◆ **WHAT THE TASK REQUIRES**
Set down, character for character, everything in the records below from the line holding "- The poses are" down to the line holding "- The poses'", and no other line.
::: MATERIAL FOR THE TASK
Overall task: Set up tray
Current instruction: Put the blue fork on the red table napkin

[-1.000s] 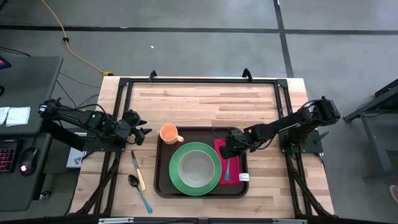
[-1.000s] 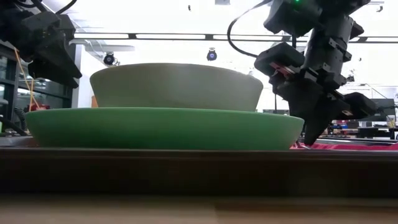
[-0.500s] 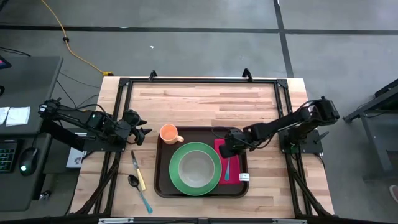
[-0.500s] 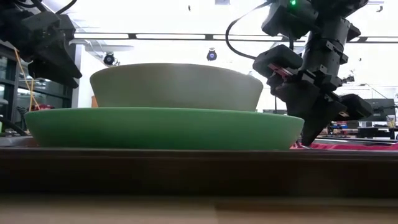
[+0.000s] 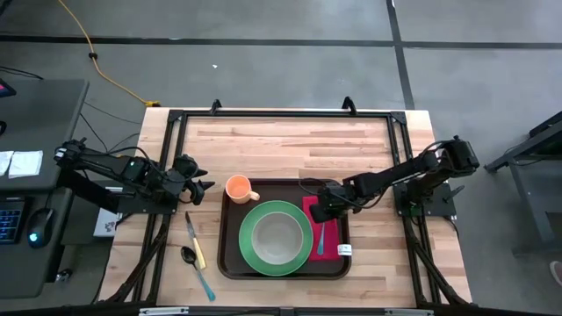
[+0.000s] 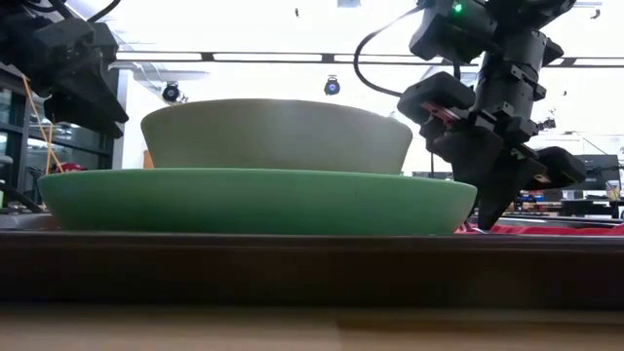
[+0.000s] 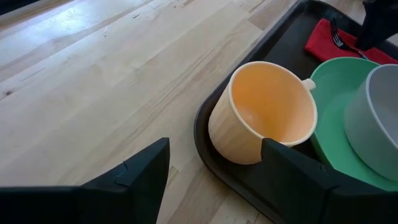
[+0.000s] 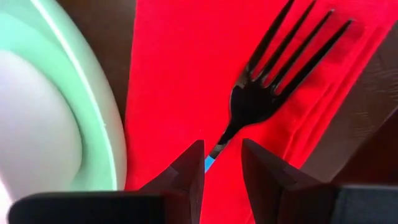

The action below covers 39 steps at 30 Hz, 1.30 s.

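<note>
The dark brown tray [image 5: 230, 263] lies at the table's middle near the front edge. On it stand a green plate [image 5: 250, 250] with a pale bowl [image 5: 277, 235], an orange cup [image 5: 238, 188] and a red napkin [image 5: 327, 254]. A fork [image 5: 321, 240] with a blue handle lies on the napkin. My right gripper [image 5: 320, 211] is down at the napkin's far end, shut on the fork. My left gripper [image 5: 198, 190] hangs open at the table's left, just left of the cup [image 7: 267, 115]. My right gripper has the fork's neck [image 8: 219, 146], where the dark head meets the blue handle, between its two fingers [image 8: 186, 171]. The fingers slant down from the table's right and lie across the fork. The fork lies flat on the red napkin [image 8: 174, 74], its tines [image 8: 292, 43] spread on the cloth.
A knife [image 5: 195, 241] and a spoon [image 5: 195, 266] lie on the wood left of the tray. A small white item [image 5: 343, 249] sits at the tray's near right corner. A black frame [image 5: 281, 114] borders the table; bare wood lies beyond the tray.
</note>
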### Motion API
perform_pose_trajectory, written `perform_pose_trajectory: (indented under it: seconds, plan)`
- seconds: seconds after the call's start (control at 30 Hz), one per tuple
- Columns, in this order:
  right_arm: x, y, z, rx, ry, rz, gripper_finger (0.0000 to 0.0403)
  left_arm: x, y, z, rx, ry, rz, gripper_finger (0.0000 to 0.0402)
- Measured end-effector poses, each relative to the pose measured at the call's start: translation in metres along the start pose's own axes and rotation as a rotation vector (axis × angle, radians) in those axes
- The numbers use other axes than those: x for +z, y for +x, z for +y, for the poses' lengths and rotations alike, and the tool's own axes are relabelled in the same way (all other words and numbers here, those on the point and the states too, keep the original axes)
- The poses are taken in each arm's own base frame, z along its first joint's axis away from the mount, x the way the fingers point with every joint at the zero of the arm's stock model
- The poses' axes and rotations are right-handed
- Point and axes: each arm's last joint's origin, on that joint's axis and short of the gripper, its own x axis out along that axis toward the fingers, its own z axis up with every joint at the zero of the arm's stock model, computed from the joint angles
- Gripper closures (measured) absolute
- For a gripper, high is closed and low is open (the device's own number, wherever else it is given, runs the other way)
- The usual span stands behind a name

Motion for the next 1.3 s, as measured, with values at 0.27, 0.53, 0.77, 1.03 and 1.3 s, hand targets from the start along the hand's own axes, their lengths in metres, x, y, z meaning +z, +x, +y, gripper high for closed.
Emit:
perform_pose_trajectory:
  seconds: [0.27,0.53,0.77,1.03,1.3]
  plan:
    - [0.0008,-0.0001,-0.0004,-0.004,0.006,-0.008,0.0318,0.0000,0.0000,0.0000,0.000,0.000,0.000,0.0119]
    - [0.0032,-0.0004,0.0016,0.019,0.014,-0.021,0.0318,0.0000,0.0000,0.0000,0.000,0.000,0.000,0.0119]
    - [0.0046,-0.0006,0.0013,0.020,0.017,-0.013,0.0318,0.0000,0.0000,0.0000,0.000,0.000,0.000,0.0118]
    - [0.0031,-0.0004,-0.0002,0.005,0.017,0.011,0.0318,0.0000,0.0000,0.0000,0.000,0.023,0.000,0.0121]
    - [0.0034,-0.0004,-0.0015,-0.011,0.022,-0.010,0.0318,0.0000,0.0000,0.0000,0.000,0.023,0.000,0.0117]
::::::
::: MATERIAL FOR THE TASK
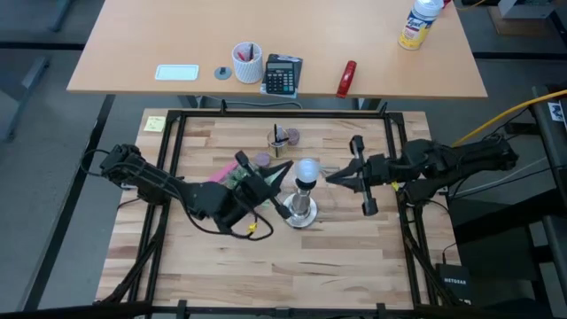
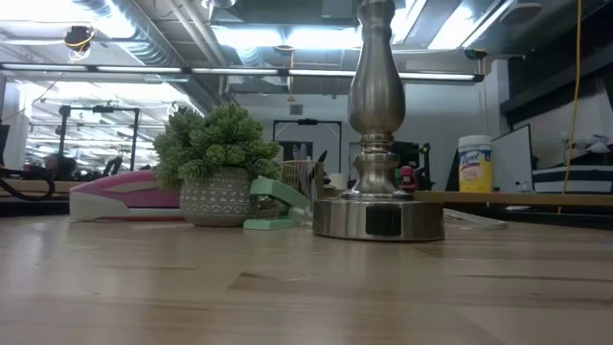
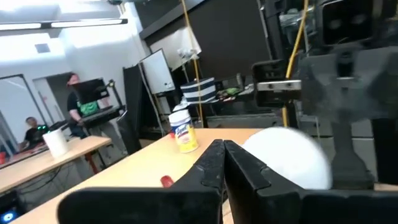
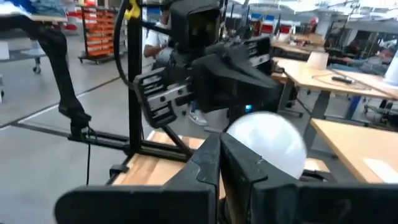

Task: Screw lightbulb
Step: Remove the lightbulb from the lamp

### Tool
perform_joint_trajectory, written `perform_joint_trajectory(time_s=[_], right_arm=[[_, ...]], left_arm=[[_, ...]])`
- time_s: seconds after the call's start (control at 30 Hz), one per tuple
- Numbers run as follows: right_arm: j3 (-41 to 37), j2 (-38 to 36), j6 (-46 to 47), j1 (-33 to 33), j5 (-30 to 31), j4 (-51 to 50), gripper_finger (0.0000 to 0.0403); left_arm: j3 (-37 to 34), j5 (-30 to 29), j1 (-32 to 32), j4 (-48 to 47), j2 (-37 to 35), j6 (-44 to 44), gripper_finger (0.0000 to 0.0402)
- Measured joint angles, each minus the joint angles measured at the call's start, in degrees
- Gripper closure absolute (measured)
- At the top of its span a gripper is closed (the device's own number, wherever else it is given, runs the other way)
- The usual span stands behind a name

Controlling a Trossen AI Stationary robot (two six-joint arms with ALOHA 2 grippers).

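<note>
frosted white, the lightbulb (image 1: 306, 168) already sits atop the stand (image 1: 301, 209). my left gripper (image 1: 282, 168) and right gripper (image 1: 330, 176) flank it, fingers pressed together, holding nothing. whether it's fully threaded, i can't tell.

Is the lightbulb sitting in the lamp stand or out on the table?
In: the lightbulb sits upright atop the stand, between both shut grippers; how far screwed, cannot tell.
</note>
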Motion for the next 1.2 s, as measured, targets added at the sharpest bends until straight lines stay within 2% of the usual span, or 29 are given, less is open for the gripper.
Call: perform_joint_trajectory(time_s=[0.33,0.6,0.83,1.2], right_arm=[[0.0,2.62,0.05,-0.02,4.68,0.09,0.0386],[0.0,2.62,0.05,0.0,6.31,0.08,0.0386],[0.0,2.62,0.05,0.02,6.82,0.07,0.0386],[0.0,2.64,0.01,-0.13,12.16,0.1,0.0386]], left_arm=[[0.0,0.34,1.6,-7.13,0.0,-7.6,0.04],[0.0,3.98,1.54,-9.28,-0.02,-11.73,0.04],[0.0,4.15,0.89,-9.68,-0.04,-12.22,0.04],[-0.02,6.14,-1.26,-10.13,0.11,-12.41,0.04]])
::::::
◆ **WORKED SOLUTION**
- The poses are taken in each arm's own base frame, z along its first joint's axis away from the mount, x the way the fingers point with every joint at the zero of the arm's stock model
- The poses' axes and rotations are right-handed

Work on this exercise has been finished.